### Activity
Copy out the material in full. Leave every line as it is.

────────────────────────────────────────

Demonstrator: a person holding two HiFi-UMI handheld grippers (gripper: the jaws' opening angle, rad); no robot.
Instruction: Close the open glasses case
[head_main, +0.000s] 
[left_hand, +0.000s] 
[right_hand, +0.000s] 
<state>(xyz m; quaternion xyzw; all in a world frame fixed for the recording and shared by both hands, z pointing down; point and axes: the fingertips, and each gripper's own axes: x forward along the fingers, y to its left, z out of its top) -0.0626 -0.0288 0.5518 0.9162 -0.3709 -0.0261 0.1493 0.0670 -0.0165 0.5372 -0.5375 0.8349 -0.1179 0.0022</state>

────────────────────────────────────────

### The completed task
Demonstrator: a person holding two HiFi-UMI handheld grippers (gripper: the jaws' opening angle, rad); no robot.
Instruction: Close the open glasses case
[head_main, +0.000s] 
[left_hand, +0.000s] 
[right_hand, +0.000s] 
<state>(xyz m; quaternion xyzw; all in a world frame fixed for the recording and shared by both hands, z pointing down; point and axes: the fingertips, and each gripper's own axes: x forward along the fingers, y to its left, z out of its top) -0.0626 -0.0288 0.5518 0.9162 -0.3709 -0.0261 0.1493 0.0670 -0.0165 0.5372 -0.5375 0.8349 -0.1179 0.0022</state>

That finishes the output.